Clarification and correction appended.
Last October, California became the first government to require its utilities to store a significant slice of the power they produce, instead of using it all right away. Now a growing roster of states and countries is taking up versions of the same idea, creating rules or incentives that will place storage in homes in Japan and Germany, at wind farms in Puerto Rico, along transmission lines in Ontario, and at individual buildings in Manhattan.
Every region has a somewhat different problem. The fact that energy storage is being applied to each is a sign that batteries are getting cheaper and better, and that the overseers of the power grid are beginning to rewrite the rules to accommodate energy storage, several industry experts said.
Research firm IHS recently forecast that the globe will install more than 40 gigawatts of grid-connected energy storage by 2022, designed to partner with a growing portfolio of renewable energy.
"The drivers are different in every case," said Haresh Kamath, program manager for energy storage at the Electric Power Research Institute (EPRI).
What they have in common, he added, is "people are turning to storage as a solution." EPRI estimates that the price of lithium-ion battery packs -- the type used in electric vehicles -- will by 2020 be a quarter of the price they were in 2010.
None of the programs is as large or comprehensive as the one in California. The state's Public Utilities Commission required that the three main utilities collectively phase in 1.3 GW of storage by 2020. Not coincidentally, that is the same year when the state is due to get 33 percent of its power from renewable sources, like wind and solar farms, that are intermittent and work best with the grid if their energy can be stored.
In a twist, half of the assets are required to be owned by private industry -- a rule that will likely make California a proving ground for the young energy-storage industry. The mandate also requires that storage happen all over the electric grid, including on transmission lines, on distribution networks and within buildings.
Other programs, while smaller in scope, are significant.
Across the continent in New York state, power officials in January announced that they would create incentives to trim the load on the grid by 100 megawatts, partly by storing electricity in individual buildings.
Most of the action will be in and around New York City, in order to address two power headaches. First, transmission lines from power plants upstate are constantly congested as they enter the "load pocket" of the Big Apple, Kamath said. About 64 percent of the state population lives in the New York City metropolitan area.

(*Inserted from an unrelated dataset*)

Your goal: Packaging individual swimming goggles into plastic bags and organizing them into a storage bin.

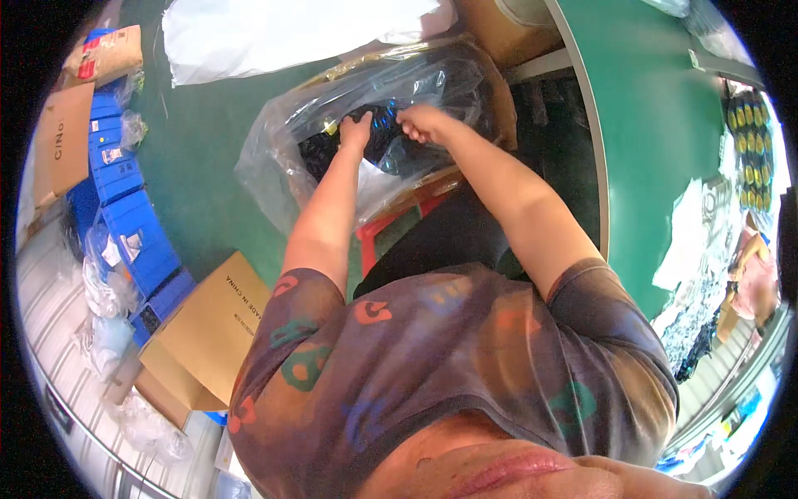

Second, the Indian Point nuclear power plant, which sits just north of New York City on the Hudson River, faces an uncertain future. The license for one reactor expired in 2013, and another reactor is set to expire in 2015. But the Nuclear Regulatory Commission permitted them to continue operating while it considers a license renewal application. If the reactors eventually go offline, they would remove 2 GW of electricity that supplies 20 percent of the city's power.
Energy storage is just one path that New York is pursuing, along with measures to improve energy efficiency and use demand response, which makes power more expensive at times of peak demand. But the subsidies for storage are especially high: $2,100 a kilowatt for battery storage and $2,600 for thermal storage. Thermal storage is a relatively simple matter of storing energy, often in the form of ice, at night when power is cheap and releasing that energy during the day when power is expensive.
The New York Battery and Energy Storage Technology Consortium called the program "a clear indication that New York will be a leader in the deployment of energy storage."
Just north of New York, the Canadian province of Ontario late last year published a road map for its energy use, including a claim that it would begin to procure 50 MW of energy storage by the end of this year, including batteries and other storage technologies, such as flywheels and compressed air.
The projects will be quite large, 500 kilowatts and greater, and will favor those that pair with renewable energy plants. The province expects to close its last coal plant this year and to have 20 GW of renewable power online by 2025.
Ontario's predicament is its scattered population: It has nearly eight times the land area of New York but has 6 million fewer people, making power delivery a challenge.
"The most important part [for Ontario] it is looking at is 'where do we actually have congestion and traffic issues to date, and how can batteries alleviate this?'" said Dean Frankel, an analyst for Lux Research Inc.
This nation has installed record levels of rooftop solar by way of feed-in tariffs -- an approach that has also locked in high electricity rates for homeowners. In May 2013, the German government began offering them €25 million ($34.8 million) in energy-storage subsidies.
This may pay off in several ways. For homeowners, the subsidy -- 30 percent of the cost of storage equipment when installed in a house with solar panels -- will result in using more free electricity from the panels on the roof and less of the expensive power from the grid.
But the program also requires that some stored power gets shipped back to the utility, which may help keep the power grid reliable. According to the German Federal Ministry of the Environment, adding substantial energy storage to the grid could increase grid capacity by 66 percent while lowering the need for production by 40 percent.
Wind and solar farms involve a difficult trade-off for islands. On one hand, renewables are an attractive alternative to natural gas or coal, which must be shipped from the mainland at high prices. On the other, these on-again, off-again sources strain the power grid, which on an island is small. Having just a few power plants and a small base of energy consumers makes it difficult to match production and consumption and keep the grid balanced and operating.
In December, the U.S. territory of Puerto Rico ventured a solution to this problem by requiring that all new utility-scale renewable energy projects add storage equal to 30 percent of their capacity. The island plans to add 600 MW of low-carbon power in 2014, which will grow the proportion of renewable power on the island from 1 percent of the power mix to 6 percent.
The one problem is that such a requirement "makes the renewable energy that much more expensive," Kamath said.
On Monday, the Japanese government announced that it would make available 10 billion yen ($98.3 million) in subsidies to homeowners and businesses. The government will pay up to two-thirds of the cost of a lithium-ion battery system.
Japan's move into storage arrives as it becomes one of the world's fastest-growing markets for solar. The island nation installed a whopping 9.4 GW of solar in 2013 alone, according to the U.S. Department of Energy. The country is in the slow, agonizing process of finding new energy sources and reorganizing the grid in the aftermath of the 2011 Fukushima Daiichi nuclear meltdown.
In South Korea, the problem the government is trying to solve is one of geography: Most power plants are in the country's southwest, while most industry is in the northeast, Kamath said.
The details of South Korea's energy-storage plans are hazy. They are targeted at midsized commercial users that could use 3 KW to 10 KW batteries that could power a business for two to four hours, Kamath said.
Clarification: Information has been added reflecting the regulatory status of the Indian Point nuclear power plant.
Correction: An earlier version of this story had a reporting error that stated that federal licenses to operate the Indian Point nuclear power plant in New York expire in 2016. Rather, the license for one reactor expired in 2013, and another is set to expire in 2015. The Nuclear Regulatory Commission permits reactors to continue operating until it considers the renewal application.